WHAT THE EXERCISE ASKS:
Search the material below for the string "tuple". Return every line that holds it.

=-=-=

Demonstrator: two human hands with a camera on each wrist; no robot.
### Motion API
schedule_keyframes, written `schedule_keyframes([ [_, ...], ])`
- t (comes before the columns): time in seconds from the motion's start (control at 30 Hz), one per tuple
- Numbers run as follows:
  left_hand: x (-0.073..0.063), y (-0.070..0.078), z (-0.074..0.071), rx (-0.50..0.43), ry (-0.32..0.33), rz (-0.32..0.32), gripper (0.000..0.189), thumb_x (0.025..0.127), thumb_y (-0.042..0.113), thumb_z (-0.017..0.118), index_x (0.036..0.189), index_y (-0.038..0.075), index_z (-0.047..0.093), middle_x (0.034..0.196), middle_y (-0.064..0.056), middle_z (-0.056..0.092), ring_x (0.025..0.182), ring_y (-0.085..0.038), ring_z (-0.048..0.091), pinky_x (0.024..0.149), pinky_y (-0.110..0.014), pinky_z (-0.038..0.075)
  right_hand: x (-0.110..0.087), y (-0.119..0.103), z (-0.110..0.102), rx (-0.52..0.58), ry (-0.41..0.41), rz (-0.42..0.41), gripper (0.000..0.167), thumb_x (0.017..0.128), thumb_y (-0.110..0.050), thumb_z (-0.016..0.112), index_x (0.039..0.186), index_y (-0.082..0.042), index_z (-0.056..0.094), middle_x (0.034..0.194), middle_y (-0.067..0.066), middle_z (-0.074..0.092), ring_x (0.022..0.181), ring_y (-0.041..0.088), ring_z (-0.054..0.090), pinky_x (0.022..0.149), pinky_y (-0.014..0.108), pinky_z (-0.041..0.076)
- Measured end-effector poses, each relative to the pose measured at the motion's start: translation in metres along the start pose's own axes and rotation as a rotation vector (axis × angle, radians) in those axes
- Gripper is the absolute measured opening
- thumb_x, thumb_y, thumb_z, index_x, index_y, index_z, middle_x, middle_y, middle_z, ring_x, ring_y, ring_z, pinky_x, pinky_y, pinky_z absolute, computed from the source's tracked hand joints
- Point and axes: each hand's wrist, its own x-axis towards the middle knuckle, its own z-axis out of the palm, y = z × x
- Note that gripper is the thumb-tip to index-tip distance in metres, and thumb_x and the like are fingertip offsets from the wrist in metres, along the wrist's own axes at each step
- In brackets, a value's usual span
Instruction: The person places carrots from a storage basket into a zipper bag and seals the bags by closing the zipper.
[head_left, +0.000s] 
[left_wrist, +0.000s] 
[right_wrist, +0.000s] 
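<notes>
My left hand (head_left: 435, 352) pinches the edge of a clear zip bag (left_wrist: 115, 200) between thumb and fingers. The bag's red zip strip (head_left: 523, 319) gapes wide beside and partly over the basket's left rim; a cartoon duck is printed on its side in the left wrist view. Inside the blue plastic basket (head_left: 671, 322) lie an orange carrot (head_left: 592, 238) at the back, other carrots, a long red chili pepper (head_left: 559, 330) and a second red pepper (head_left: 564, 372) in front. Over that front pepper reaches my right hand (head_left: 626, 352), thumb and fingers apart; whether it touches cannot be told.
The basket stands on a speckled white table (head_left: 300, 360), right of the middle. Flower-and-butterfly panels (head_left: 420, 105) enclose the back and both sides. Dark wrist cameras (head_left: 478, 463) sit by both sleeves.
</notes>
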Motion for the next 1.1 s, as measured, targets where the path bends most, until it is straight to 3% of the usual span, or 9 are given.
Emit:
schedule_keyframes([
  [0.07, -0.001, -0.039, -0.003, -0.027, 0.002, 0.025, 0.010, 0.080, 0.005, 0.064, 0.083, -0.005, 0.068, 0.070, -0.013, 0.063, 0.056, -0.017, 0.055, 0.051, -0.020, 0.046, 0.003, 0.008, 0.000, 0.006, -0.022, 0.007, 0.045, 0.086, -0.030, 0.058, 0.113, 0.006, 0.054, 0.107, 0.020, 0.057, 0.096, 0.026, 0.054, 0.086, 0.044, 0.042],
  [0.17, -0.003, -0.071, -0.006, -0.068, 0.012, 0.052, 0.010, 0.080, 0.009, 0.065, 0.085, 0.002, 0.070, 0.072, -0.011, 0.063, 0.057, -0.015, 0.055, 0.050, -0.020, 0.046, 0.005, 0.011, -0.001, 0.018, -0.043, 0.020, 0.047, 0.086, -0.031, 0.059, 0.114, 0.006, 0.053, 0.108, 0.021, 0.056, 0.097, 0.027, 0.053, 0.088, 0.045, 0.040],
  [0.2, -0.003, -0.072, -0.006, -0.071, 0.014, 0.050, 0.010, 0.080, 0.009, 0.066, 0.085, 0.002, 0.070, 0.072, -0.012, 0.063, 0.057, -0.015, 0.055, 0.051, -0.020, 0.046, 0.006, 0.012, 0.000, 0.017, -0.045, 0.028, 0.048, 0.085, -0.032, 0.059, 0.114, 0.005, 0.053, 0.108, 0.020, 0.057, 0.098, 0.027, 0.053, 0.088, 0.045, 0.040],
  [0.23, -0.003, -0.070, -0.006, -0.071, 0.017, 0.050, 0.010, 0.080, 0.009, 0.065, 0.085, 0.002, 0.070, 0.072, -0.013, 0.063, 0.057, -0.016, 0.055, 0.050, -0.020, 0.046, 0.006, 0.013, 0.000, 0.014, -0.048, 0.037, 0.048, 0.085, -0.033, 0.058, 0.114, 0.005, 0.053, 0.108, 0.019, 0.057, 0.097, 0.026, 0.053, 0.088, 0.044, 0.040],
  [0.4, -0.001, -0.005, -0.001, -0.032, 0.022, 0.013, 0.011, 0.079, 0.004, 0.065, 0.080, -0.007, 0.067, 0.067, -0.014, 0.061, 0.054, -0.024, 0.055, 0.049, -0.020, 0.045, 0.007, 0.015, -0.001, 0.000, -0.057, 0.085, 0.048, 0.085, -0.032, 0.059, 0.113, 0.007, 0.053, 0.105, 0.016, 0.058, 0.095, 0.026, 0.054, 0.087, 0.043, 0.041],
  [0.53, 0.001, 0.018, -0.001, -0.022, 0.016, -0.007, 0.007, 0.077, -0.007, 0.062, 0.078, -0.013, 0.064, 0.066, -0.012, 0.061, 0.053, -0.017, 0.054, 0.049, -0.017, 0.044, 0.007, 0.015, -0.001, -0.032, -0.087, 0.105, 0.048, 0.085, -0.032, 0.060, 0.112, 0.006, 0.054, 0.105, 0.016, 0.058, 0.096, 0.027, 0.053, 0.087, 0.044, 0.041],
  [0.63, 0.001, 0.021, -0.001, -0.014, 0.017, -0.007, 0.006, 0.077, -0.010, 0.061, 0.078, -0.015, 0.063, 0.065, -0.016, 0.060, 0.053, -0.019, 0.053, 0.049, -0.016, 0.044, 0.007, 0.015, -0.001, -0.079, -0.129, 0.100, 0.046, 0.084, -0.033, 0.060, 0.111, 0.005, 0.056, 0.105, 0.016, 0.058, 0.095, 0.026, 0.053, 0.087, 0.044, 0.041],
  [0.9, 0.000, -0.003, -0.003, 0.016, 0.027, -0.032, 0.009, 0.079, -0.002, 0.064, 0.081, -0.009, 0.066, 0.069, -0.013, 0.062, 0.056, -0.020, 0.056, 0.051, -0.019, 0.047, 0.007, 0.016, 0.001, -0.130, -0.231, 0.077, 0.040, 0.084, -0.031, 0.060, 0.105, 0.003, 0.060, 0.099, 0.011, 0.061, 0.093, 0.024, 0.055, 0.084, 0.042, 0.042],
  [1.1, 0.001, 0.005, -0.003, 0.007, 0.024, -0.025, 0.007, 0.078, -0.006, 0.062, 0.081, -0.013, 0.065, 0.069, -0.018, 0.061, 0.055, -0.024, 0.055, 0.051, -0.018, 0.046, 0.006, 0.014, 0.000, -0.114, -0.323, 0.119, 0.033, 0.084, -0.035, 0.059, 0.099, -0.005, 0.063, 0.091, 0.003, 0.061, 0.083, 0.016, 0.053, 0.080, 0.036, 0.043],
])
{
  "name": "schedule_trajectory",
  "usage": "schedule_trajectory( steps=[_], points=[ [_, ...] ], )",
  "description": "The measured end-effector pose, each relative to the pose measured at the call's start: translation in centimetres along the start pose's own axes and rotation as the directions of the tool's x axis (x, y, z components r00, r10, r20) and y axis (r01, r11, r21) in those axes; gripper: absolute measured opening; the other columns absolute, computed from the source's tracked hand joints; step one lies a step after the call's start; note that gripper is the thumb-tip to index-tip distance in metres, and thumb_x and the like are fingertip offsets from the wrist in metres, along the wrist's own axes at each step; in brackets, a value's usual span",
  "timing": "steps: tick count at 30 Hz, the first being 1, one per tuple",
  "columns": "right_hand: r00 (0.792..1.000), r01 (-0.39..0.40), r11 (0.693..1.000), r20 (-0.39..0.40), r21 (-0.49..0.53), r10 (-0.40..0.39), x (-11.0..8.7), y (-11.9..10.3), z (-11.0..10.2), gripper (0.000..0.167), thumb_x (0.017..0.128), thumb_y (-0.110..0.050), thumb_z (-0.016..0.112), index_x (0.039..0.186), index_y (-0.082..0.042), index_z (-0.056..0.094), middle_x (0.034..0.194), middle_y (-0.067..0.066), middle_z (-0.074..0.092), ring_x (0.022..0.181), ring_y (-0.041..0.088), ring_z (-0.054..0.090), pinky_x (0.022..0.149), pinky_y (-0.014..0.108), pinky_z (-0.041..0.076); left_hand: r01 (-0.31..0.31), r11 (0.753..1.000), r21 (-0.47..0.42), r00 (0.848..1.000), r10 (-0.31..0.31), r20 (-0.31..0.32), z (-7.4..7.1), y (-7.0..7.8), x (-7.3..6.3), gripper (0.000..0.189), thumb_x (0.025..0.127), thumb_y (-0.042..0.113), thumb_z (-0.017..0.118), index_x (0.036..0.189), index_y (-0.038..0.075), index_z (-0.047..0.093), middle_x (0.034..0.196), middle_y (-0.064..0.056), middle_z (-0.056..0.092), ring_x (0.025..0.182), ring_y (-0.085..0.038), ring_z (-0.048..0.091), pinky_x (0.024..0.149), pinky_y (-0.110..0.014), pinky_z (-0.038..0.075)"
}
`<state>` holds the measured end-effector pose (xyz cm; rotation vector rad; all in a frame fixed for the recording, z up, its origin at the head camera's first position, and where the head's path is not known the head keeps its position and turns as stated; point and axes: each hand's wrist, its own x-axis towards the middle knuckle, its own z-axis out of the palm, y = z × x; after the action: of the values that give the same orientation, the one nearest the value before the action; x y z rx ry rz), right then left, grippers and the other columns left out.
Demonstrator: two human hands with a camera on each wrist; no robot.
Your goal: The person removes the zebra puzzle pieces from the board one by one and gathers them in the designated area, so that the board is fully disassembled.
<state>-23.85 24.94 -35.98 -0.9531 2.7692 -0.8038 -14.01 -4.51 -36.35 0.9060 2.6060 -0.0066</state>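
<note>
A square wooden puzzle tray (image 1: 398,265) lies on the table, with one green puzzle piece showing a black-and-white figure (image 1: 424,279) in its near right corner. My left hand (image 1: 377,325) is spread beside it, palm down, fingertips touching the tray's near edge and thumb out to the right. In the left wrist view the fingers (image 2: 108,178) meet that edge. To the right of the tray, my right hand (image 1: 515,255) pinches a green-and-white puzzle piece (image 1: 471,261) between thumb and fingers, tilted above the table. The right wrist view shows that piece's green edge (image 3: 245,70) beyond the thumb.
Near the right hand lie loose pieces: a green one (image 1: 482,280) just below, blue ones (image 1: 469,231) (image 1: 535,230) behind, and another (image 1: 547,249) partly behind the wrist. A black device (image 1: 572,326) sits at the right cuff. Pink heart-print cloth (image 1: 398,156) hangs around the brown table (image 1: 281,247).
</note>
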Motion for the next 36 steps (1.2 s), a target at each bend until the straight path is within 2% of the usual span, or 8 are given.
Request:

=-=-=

ANSWER TO THE EXERCISE:
- t (comes before the columns): time in seconds from the motion's start (control at 30 Hz), one per tuple
  "timing": "steps: tick count at 30 Hz, the first being 1, one per tuple",

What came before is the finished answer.